Exercise aim -
Please write out the listing beneath this sentence exactly, from its first line to the line with "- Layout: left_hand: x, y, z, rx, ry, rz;", and stop there.

——

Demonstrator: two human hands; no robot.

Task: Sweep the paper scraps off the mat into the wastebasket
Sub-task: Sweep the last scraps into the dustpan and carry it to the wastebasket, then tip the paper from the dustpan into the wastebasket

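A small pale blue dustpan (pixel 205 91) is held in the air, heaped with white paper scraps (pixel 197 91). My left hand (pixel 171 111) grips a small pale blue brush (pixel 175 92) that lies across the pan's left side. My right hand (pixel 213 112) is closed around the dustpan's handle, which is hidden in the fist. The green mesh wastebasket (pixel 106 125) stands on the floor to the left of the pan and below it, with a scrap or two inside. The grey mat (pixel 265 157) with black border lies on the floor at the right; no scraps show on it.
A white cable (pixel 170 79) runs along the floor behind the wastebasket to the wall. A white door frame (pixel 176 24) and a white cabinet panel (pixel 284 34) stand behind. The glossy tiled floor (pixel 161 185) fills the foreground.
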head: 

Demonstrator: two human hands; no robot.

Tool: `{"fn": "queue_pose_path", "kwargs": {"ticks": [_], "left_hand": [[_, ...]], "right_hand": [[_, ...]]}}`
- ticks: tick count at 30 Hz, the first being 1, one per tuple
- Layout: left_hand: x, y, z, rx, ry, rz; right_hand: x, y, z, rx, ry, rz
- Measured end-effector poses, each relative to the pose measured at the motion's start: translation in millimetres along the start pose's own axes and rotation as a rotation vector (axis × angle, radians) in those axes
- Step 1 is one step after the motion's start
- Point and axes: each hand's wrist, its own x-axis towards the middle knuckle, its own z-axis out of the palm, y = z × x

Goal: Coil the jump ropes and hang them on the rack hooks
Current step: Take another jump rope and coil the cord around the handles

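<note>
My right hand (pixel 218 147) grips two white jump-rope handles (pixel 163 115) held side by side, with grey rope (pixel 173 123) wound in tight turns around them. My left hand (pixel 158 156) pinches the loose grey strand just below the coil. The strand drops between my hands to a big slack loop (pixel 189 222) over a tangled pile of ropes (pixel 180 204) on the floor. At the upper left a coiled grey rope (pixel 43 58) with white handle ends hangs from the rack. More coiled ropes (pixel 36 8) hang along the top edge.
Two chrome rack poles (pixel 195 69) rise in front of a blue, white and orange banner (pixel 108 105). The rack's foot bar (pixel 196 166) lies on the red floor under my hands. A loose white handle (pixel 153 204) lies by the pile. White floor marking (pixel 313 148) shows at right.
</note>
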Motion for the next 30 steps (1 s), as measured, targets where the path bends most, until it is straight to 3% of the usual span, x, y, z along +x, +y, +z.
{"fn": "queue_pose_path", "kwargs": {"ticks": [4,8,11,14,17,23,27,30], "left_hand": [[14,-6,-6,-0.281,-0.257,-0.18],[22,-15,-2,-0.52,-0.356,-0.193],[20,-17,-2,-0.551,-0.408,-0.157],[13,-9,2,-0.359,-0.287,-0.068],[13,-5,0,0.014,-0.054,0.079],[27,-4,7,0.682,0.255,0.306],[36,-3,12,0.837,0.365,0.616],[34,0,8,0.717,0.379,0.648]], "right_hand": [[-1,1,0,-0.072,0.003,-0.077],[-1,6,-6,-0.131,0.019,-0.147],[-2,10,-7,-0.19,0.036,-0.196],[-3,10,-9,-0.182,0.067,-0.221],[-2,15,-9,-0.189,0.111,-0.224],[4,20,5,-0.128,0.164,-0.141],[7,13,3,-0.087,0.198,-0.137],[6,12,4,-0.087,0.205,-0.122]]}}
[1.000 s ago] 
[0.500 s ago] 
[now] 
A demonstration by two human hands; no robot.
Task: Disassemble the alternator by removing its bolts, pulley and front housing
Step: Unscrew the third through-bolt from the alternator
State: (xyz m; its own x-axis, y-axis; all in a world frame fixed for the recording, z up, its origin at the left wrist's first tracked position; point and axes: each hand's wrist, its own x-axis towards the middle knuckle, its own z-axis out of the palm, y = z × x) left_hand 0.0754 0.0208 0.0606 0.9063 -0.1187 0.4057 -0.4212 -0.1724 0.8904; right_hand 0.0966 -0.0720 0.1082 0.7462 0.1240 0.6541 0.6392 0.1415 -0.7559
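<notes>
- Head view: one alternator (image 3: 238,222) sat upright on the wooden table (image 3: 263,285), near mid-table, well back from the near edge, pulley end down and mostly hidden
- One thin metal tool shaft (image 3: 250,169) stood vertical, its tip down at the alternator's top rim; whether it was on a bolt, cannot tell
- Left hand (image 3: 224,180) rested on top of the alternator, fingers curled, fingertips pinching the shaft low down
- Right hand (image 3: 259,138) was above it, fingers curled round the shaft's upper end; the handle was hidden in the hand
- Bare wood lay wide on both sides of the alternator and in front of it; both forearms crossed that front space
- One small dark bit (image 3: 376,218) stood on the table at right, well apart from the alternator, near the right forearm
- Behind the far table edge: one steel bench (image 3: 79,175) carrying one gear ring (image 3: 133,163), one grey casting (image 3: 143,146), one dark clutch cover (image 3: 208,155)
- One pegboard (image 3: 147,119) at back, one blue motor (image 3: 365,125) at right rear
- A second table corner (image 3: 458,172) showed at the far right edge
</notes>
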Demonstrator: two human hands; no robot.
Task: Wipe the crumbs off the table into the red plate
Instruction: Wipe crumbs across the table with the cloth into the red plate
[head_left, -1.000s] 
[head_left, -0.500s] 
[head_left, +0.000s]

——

Solution for this problem -
Demonstrator: two human hands; no robot.

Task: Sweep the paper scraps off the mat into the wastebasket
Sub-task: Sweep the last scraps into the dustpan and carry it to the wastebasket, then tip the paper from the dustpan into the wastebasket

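A small pale blue dustpan (pixel 205 91) is held in the air, heaped with white paper scraps (pixel 197 91). My left hand (pixel 171 111) grips a small pale blue brush (pixel 175 92) that lies across the pan's left side. My right hand (pixel 213 112) is closed around the dustpan's handle, which is hidden in the fist. The green mesh wastebasket (pixel 106 125) stands on the floor to the left of the pan and below it, with a scrap or two inside. The grey mat (pixel 265 157) with black border lies on the floor at the right; no scraps show on it.
A white cable (pixel 170 79) runs along the floor behind the wastebasket to the wall. A white door frame (pixel 176 24) and a white cabinet panel (pixel 284 34) stand behind. The glossy tiled floor (pixel 161 185) fills the foreground.
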head: 

Demonstrator: two human hands; no robot.

Tool: `{"fn": "queue_pose_path", "kwargs": {"ticks": [_], "left_hand": [[_, ...]], "right_hand": [[_, ...]]}}`
- ticks: tick count at 30 Hz, the first being 1, one per tuple
- Layout: left_hand: x, y, z, rx, ry, rz; right_hand: x, y, z, rx, ry, rz

No further output is expected here.